Visual Comparison of Colonial vs. Post-Colonial Carceral Practices

# Create a combined data frame including predictions for a counterfactual scenario
# Assume colonial practices continued after 1956 

# Generate counterfactual data based on colonial model
counterfactual_years <- data.frame(Year = seq(1957, 2021, by = 1))
counterfactual_predictions <- predict(colonial_linear_model, newdata = counterfactual_years)
counterfactual_data <- data.frame(Year = counterfactual_years$Year, Prison_Population = counterfactual_predictions)

# Define the eras
eras <- data.frame(
  Era = c("Colonial", "Bourguiba", "Ben Ali", "Democracy"),
  Start = c(1904, 1957, 1987, 2011),
  End = c(1956, 1986, 2010, 2021)
)

# Plot the actual data and the counterfactual scenario
plot_counterfactual <- ggplot() +
  # Add vertical zones for different eras
  geom_rect(data = eras, aes(xmin = Start, xmax = End, ymin = -Inf, ymax = Inf, fill = Era), alpha = 0.15) +
  # Plot colonial data points
  geom_point(data = colonial_data, aes(x = Year, y = Prison_Population), color = "black", size = 1) +
  # Plot post-colonial data points
  geom_point(data = ben_ali_data, aes(x = Year, y = Prison_Population), color = "black", size = 1) +
  # Add linear regression lines for colonial and post-colonial data
  geom_smooth(data = colonial_data, aes(x = Year, y = Prison_Population), method = "lm", se = TRUE, color = "blue", linetype = "dashed") +
  geom_smooth(data = ben_ali_data, aes(x = Year, y = Prison_Population), method = "lm", se = TRUE, color = "red", linetype = "solid") +
  # Add counterfactual scenario line
  geom_line(data = counterfactual_data, aes(x = Year, y = Prison_Population), color = "darkgreen", linetype = 4) +
  # Customize plot labels and theme
  labs(title = "Prison Population: Colonial vs.
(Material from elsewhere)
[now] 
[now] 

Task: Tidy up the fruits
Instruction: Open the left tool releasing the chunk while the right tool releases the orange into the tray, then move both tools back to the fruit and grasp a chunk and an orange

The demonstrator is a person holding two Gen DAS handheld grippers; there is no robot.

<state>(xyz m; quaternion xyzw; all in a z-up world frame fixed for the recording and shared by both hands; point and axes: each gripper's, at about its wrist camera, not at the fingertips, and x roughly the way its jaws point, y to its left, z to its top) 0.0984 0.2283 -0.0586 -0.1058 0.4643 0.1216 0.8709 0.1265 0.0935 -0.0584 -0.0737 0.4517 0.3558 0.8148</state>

Post-Colonial Practices",
       x = "Year",
       y = "Prison Population (in thousands)") +
  theme_minimal() +
  scale_fill_manual(values = c("Colonial" = "grey", "Bourguiba" = "lightcoral", "Ben Ali" = "lightblue", "Democracy" = "lightgreen")) +
  guides(fill = guide_legend(title = "Era"))

plot_counterfactual
## `geom_smooth()` using formula = 'y ~ x'
## `geom_smooth()` using formula = 'y ~ x'

#Average Annual Increase in Carceral Capacity during Different Regimes

# Separate the colonial period into non-WWII and WWII periods
colonial_non_wwii_data <- subset(colonial_data, Year < 1939 | Year > 1945)
colonial_wwii_data <- subset(colonial_data, Year >= 1939 & Year <= 1945)

calculate_annual_increase <- function(data) {
  data <- data[order(data$Year), ]
  years <- diff(data$Year)
  populations <- diff(data$Prison_Population)
  
  annual_increase <- populations / years
  annual_increase_percent <- (annual_increase / head(data$Prison_Population, -1)) * 100
  
  avg_annual_increase <- mean(annual_increase)
  avg_annual_increase_percent <- mean(annual_increase_percent)
  
  list(
    avg_annual_increase = avg_annual_increase,
    avg_annual_increase_percent = avg_annual_increase_percent
  )
}

# Calculate for each period
colonial_non_wwii_increase <- calculate_annual_increase(colonial_non_wwii_data)
colonial_wwii_increase <- calculate_annual_increase(colonial_wwii_data)
colonial_increase <- calculate_annual_increase(colonial_data)
benali_increase <- calculate_annual_increase(subset(ben_ali_data, Year <= 2010))
post_benali_increase <- calculate_annual_increase(subset(ben_ali_data, Year > 2010))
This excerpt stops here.